→ **Action item**: Reproduce only the top of the records, down to and including the line containing "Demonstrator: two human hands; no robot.".

→ **Collection entries**:
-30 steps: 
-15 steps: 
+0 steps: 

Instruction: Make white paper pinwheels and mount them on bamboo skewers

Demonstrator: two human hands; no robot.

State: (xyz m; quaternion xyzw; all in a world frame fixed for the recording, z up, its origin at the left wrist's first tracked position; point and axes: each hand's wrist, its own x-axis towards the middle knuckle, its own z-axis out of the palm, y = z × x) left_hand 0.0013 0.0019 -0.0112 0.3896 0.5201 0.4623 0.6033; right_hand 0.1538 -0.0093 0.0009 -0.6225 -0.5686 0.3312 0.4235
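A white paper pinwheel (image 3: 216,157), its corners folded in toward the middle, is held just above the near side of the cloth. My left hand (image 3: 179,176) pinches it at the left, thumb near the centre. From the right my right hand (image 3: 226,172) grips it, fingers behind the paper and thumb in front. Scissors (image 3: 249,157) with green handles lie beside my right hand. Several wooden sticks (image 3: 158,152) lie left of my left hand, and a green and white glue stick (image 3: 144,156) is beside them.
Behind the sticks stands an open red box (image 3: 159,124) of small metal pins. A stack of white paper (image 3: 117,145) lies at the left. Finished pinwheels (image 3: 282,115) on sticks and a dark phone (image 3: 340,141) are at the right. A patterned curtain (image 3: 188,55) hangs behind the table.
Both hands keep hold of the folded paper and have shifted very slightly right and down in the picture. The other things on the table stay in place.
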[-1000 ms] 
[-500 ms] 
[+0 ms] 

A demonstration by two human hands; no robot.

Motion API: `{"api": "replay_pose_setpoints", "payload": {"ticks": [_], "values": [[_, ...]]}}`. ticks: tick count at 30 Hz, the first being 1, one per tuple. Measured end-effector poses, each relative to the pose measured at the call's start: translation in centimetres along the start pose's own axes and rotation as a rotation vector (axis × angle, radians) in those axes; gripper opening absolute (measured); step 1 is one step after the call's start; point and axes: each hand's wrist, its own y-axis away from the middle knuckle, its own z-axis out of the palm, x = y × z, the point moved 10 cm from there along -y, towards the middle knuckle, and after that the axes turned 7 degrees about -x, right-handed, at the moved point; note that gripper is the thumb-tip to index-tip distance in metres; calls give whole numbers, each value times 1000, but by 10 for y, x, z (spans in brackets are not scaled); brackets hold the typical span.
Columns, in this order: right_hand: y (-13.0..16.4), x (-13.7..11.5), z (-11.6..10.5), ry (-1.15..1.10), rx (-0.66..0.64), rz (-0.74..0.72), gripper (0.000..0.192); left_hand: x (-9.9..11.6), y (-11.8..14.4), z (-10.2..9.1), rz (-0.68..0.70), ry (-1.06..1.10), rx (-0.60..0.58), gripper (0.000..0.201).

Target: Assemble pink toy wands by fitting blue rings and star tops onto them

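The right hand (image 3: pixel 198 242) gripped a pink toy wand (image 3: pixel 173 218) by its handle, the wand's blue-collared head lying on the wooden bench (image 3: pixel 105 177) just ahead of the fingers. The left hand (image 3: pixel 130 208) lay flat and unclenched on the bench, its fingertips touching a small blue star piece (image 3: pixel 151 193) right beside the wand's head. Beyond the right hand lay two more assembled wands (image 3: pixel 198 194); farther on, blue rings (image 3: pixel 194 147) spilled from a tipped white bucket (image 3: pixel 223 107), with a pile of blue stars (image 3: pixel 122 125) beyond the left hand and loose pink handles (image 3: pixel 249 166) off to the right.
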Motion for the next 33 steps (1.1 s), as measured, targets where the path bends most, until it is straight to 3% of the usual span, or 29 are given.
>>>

→ **Response area**:
-30 steps: 
-15 steps: 
+0 steps: 

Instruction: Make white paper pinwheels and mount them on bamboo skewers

Demonstrator: two human hands; no robot.

Output for the exercise is complete.